Extract precisely the lines of the entries below, from the first line through the line containing "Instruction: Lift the".

··· EXTRACTED RECORDS ···

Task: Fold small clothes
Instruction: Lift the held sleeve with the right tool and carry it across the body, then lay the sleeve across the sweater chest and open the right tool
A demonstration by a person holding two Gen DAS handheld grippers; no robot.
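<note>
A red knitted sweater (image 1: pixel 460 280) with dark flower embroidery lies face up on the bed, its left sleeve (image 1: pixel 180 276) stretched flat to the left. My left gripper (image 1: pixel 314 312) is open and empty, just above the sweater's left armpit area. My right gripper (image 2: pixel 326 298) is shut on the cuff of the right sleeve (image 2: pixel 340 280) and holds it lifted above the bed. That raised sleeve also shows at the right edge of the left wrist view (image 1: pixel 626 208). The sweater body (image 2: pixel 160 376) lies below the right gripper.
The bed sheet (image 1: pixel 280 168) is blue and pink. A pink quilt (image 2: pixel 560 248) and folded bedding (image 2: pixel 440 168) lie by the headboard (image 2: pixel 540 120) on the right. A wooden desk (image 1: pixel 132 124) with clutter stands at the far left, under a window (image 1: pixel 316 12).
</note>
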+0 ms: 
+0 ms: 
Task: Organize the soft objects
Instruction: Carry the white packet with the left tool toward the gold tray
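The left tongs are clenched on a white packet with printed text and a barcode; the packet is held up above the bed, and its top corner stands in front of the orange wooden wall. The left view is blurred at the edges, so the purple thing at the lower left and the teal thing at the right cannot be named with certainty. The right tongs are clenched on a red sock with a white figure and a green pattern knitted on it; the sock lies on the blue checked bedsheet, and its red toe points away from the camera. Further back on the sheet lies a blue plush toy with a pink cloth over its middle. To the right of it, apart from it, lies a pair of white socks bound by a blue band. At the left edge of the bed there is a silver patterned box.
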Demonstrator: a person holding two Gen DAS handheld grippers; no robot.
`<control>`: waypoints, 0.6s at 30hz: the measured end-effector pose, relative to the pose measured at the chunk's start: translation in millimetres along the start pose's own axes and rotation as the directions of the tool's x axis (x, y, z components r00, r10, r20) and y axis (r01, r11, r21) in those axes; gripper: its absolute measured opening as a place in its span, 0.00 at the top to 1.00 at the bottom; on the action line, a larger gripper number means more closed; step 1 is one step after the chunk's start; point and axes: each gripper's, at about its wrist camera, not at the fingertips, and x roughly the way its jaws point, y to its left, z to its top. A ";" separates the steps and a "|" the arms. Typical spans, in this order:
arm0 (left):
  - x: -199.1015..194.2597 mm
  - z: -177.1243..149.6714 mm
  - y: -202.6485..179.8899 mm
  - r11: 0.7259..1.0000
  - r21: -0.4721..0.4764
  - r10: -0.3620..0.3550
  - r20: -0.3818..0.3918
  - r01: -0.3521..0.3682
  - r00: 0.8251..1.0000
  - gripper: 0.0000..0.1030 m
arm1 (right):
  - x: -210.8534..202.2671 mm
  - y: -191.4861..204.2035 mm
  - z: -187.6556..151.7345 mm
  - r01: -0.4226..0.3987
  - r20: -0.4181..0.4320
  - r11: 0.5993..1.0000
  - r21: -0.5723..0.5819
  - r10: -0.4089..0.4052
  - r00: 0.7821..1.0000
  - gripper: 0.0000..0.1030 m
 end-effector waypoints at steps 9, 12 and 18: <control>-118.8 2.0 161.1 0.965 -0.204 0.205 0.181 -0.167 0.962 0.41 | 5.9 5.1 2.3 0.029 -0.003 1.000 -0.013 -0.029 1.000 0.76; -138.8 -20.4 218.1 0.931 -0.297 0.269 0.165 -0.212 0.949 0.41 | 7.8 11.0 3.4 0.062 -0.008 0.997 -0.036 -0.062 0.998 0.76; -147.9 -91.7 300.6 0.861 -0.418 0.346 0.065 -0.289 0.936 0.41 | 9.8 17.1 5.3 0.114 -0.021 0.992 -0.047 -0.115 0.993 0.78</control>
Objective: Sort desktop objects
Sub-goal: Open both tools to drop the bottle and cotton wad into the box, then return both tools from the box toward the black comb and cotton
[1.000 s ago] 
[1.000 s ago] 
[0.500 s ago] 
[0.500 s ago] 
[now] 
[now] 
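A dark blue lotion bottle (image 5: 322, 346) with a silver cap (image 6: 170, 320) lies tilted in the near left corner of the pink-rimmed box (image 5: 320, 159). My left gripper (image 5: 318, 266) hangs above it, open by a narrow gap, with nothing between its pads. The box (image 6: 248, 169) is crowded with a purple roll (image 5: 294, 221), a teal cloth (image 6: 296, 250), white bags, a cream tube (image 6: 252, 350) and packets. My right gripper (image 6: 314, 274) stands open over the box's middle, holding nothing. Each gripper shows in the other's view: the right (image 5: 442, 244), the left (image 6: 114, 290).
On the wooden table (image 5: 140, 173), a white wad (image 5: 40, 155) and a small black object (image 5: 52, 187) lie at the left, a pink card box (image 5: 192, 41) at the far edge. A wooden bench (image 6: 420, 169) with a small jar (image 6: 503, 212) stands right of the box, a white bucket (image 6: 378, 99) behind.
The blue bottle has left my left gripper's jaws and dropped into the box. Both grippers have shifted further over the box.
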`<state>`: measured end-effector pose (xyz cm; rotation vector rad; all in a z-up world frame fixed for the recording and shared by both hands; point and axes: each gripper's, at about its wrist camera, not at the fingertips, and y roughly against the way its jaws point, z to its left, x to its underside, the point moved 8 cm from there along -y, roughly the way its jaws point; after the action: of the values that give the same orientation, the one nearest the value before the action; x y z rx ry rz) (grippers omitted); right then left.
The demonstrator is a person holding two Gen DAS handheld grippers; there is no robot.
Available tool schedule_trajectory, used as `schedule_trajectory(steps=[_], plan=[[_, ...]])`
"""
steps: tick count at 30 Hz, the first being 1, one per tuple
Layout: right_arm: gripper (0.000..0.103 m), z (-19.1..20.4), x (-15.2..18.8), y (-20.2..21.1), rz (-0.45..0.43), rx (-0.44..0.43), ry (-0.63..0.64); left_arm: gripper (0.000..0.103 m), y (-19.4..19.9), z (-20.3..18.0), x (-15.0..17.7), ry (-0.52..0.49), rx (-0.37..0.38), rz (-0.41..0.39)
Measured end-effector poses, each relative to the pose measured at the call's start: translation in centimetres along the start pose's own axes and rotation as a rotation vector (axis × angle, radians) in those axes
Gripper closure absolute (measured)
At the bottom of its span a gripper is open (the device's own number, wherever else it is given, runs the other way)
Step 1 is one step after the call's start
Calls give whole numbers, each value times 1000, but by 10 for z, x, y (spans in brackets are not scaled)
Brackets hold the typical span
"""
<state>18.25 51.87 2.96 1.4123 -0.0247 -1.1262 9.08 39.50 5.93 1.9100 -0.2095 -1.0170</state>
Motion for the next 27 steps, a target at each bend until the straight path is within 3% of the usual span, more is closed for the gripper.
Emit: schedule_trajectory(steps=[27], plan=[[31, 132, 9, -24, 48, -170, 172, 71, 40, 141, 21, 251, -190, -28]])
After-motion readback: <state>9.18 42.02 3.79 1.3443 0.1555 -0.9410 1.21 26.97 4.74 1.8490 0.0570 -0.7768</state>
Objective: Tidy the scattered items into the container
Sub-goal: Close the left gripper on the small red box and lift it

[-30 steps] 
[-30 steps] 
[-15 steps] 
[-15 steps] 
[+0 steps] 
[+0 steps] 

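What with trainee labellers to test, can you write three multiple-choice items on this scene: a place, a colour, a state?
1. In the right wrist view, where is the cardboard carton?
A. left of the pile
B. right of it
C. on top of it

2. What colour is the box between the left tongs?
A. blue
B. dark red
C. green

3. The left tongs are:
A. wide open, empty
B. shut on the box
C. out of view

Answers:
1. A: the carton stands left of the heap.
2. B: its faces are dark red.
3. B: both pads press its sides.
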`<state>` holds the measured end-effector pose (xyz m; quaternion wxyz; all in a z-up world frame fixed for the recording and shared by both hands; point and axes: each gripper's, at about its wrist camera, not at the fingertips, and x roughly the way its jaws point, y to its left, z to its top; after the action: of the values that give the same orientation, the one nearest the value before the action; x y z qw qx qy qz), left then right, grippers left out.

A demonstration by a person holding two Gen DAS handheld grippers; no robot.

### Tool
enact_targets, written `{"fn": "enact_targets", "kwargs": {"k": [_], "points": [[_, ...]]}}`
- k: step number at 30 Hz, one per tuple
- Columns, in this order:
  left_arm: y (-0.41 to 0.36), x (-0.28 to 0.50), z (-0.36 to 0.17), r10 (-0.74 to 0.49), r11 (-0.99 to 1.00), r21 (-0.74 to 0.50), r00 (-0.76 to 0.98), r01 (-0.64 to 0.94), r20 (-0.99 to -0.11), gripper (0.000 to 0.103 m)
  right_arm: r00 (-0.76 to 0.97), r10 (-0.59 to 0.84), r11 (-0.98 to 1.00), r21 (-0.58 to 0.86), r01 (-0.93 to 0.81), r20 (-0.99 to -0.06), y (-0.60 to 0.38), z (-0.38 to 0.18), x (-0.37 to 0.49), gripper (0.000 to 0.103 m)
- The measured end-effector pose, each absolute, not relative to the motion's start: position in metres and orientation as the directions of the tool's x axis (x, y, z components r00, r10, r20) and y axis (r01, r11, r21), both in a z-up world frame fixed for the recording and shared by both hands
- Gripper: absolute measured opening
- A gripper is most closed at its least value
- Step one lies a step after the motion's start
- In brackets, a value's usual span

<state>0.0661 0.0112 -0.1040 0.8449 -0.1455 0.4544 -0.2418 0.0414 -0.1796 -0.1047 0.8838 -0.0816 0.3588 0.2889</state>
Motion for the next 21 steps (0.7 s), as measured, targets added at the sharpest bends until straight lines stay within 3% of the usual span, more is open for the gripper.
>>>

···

RESULT FOR THIS TASK.
Task: Fold small clothes
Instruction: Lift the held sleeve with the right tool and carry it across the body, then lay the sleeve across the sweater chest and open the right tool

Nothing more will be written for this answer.